If I can pay $100 for a super miniaturized audio only scope, or the same price for a bulkier 100 MHz scope, I'd go with the 100 MHz scope every time, so in that sense you're right.

That being said, it sure is nice that today's scopes are more like a lunchbox than a boat anchor. My lab at work easily has a million dollars worth of "full size" test and measurement equipment from Agilent and Tektronix, but there's no reason the entire budget has to go to them. We're happy to pay for stuff like this (http://www.triarchytech.com/) when it's a solid product that makes our lives easier.



I'm thinking strictly of things like mixers and junction boxes. I take your point about DSPs and other system clocks (and am trying to figure out if this is an issue on a hybrid DSP/FPGA/discrete device right now), but in areas like live sound engineering your main enemies are things like ground loops, crosstalk between mixer channels and whatnot. These are installation issues rather than product development ones.


Seems like a portable, precision FFT analyzer would be more useful. The ability to measure frequency response, harmonics, cancellation, distortion, noise, etc. make an engineer's job so much easier. Frequency information is far more important than timing information.

What benefit does an oscilloscope have over meter+ears when resolving ground loop or crosstalk issues? Time domain information doesn't seem terribly useful.


Knowing whether a hum is 60Hz or not tells you whether it's a ground loop or some other problem. For crosstalk a lot of mixers have a 1khz sine tone generator. It's useful to be able to verify that you're dealing with a particular frequency. You are not always able to rely on your ears to the extent that you'd like when you're in the field, since the environment where a PA is being set up can be noisy as well.
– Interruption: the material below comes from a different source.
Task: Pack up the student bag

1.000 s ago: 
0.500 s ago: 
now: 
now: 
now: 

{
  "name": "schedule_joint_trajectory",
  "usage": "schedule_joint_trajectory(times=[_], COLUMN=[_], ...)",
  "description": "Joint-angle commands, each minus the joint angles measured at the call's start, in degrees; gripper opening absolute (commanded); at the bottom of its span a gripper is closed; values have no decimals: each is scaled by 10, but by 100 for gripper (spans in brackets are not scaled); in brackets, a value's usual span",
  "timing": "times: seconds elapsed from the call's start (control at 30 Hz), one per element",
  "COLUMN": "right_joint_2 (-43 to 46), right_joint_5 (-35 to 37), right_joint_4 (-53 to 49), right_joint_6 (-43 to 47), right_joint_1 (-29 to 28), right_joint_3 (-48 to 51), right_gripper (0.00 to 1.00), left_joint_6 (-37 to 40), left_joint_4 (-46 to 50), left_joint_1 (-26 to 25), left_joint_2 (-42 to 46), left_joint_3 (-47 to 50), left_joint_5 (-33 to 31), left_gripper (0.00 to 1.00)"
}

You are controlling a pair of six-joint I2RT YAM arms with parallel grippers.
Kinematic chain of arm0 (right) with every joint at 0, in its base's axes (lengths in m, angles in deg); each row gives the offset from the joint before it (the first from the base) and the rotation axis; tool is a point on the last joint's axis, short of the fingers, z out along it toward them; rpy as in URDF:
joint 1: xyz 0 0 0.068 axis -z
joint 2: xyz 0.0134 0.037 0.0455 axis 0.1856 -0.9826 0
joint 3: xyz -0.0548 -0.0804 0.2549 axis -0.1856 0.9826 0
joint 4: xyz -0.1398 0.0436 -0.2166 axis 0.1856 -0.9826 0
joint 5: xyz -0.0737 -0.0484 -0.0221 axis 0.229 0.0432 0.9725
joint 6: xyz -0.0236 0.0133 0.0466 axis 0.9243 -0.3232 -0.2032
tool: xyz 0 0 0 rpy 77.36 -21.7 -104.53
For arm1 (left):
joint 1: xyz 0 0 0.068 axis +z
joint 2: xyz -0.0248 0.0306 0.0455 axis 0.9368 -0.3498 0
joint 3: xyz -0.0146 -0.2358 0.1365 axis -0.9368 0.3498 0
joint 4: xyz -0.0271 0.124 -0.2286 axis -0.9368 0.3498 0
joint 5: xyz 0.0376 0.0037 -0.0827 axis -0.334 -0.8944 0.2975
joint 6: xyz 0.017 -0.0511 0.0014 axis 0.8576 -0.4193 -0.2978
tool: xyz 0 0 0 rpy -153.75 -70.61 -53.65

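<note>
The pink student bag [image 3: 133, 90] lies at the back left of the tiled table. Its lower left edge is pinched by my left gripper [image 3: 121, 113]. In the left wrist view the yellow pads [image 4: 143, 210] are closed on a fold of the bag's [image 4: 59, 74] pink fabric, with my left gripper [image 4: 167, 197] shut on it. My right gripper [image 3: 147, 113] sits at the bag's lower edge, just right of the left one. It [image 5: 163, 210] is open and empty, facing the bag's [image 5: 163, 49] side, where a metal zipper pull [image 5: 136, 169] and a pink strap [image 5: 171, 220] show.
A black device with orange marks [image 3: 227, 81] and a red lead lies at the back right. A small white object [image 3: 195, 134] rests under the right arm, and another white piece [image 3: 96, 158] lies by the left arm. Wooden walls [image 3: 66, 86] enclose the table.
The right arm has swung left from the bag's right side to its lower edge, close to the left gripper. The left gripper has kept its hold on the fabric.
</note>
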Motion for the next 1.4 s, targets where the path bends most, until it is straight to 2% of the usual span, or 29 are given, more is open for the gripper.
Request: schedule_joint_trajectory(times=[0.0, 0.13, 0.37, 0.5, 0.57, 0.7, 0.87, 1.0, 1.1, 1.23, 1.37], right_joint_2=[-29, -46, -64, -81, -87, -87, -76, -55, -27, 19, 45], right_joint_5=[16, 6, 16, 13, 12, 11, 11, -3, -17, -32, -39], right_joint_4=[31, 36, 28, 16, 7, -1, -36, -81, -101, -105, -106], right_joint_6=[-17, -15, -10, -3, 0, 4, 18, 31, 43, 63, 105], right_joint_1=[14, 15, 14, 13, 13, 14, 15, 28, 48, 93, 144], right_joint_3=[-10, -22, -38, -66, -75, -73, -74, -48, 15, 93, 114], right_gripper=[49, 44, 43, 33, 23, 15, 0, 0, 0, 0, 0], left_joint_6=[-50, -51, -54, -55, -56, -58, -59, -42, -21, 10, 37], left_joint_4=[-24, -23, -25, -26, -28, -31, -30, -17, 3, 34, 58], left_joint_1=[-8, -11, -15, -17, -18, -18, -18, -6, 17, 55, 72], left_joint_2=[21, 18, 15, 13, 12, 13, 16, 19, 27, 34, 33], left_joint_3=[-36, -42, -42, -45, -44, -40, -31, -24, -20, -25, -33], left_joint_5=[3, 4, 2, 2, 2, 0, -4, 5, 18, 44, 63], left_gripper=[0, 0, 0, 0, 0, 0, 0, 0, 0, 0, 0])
This device has a few other tricks up its sleeve as well as a basic 'scope; it also does FFT, phase metering, and operates as a voltmeter. I'm not suggesting it's the ultimate device of its kind, just pointing out that there is a class of people for whom having this functionality in a highly portable package would in fact be handy.

Oh, and the protocol sniffer means you can test MIDI output from a synth or sequencer.